JACK WHITE: Lazaretto
Jack White
Lazaretto
Columbia Records
Blind Willie McTell’s 1928 Victor recording “Three Women Blues” was pure Piedmont blues with undertones of racial pride in his yellow, black and brown-skinned lovers. In Jack White’s hands, the song sounds like early-’70s arena-level British blues rock revival, while his three women are redheaded, blonde and brunette. (“It took a digital photograph to pick which one I like.”) Yes, 1920s blues lyrics can be adapted to 21st century technology, but note that White recorded Lazaretto on his own analog equipment.

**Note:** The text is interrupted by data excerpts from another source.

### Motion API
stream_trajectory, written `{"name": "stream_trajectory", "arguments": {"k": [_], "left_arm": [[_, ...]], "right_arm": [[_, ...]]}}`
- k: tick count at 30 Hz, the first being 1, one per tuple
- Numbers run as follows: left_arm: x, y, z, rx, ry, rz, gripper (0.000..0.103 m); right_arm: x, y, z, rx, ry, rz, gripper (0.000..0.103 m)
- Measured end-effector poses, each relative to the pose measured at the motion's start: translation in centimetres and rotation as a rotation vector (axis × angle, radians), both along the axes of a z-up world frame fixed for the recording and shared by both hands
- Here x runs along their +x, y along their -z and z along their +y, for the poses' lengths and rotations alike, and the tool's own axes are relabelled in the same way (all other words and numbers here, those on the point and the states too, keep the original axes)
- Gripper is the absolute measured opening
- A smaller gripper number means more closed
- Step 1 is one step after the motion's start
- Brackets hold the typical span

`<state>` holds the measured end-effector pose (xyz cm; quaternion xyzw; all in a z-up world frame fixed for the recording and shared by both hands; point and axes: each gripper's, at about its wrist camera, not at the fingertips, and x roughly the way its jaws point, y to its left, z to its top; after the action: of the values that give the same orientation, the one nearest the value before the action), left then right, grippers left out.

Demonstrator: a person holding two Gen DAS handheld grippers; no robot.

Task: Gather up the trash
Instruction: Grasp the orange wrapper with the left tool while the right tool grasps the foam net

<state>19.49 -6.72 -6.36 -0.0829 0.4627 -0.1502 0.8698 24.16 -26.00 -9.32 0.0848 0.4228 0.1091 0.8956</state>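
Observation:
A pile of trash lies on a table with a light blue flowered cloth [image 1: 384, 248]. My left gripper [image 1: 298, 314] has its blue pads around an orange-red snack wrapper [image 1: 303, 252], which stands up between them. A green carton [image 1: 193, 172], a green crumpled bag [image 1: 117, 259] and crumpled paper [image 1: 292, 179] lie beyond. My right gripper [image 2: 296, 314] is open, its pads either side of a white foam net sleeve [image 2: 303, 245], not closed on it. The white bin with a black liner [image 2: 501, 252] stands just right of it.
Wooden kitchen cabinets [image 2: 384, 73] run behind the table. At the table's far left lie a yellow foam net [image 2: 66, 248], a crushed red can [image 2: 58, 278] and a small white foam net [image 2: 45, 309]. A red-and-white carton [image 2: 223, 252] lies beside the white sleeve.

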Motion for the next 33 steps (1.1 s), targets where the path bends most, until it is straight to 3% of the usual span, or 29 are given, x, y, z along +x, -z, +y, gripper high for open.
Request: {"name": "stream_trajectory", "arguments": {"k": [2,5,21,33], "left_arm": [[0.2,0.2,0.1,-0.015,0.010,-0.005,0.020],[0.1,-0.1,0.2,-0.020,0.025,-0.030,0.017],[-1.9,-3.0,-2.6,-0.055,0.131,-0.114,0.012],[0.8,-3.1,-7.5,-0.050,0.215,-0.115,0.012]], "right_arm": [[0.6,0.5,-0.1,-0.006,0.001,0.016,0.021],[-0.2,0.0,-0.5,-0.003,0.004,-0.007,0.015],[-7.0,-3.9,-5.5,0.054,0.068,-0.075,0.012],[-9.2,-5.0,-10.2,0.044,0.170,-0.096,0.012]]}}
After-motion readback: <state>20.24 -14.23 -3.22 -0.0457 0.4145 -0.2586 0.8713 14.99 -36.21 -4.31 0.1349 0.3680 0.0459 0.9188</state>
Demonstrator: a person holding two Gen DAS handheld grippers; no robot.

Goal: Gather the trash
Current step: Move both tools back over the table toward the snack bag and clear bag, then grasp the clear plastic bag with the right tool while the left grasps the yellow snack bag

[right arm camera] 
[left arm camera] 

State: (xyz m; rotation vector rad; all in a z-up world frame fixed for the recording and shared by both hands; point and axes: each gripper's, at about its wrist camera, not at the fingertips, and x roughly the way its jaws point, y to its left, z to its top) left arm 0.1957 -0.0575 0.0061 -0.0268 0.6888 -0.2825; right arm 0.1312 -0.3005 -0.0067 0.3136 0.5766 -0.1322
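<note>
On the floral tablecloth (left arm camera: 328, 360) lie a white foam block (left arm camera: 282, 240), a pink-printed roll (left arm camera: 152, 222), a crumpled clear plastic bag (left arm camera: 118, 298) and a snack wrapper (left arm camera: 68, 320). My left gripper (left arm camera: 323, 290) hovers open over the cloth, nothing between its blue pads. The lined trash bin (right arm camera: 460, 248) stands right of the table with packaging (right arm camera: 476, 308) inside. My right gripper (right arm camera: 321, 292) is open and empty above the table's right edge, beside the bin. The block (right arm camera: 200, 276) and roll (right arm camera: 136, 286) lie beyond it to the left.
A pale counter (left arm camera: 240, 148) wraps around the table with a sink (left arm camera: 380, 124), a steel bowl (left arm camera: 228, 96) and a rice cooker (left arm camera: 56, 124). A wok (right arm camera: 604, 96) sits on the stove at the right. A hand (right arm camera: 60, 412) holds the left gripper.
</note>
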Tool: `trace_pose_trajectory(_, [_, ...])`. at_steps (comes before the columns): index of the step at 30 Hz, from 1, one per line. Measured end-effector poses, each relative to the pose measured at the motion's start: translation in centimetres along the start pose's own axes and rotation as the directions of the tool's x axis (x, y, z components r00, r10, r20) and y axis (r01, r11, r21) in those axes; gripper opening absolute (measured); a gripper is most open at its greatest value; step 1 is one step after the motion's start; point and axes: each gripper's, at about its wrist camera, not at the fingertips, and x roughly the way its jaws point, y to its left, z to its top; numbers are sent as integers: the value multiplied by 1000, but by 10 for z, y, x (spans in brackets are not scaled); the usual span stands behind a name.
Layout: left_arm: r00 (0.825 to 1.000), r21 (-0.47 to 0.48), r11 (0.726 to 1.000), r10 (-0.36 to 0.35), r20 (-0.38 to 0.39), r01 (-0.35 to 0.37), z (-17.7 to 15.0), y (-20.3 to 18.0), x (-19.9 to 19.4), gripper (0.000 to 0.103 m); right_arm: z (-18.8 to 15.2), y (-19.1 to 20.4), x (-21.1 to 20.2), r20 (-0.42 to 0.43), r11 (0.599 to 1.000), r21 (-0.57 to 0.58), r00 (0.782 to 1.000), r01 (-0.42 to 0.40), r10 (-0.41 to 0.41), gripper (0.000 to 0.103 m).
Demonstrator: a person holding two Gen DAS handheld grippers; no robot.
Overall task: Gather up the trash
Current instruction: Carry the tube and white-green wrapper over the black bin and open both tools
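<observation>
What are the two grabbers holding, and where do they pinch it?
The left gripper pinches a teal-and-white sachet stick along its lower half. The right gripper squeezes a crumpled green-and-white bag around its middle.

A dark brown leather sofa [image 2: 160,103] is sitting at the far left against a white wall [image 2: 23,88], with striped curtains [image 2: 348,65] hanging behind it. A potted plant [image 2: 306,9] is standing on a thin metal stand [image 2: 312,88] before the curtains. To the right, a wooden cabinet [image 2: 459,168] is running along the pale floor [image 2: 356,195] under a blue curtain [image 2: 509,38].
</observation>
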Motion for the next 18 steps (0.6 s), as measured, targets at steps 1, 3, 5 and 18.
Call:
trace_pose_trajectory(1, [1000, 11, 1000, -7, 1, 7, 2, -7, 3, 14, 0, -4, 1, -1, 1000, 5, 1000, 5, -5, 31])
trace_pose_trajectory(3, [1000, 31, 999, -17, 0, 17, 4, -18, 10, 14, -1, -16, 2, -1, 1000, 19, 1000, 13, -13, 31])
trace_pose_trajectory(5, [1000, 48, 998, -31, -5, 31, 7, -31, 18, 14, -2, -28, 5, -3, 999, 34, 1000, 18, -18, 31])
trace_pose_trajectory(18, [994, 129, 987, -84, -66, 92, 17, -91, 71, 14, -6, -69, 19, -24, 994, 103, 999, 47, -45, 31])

“Three Women” is the CD’s sole song where White shares authorship. Still, when “Just One Drink” opens, “You drink water, I drink gasoline,” we wonder if he’s recycling a bit of Howlin’ Wolf’s “I Asked for Water (She Gave Me Gasoline).” White’s dedication to the blues is clear judging by Third Man Records (which he founded) collaborating with Document Records for reissues of McTell, Charlie Patton and the Mississippi Sheiks as well as, on a grander scale, working with the Revenant label to reissue Paramount Records’ 1927-32 catalog.
In terms of arrangements, bizarrely fascinating Lazaretto (White’s second solo CD) is all over the map with moments of folk baroque, Texas blues and a plethora of rock styles. Similarly, God shifts gender from song to song as White digs into his own – and everyone’s – basic fears, frustrations and neuroses. In “Entitlement” he concludes, “Not one single person on God’s golden shore is entitled to one single thing.” Do another song’s characters, Want and Able, borrow at all from Cain and Abel in the Book of Genesis?
The CD’s own genesis involved White’s recently coming upon a series of short stories he wrote in his teens. He used them as the basis for these songs and then destroyed the originals.
As for the end result, the most noted character created by 19th-century logician Charles Lutwidge Dodgson (better known as Lewis Carroll) had a phrase that could well describe Lazaretto. As Alice would say, “Curiouser and curiouser.”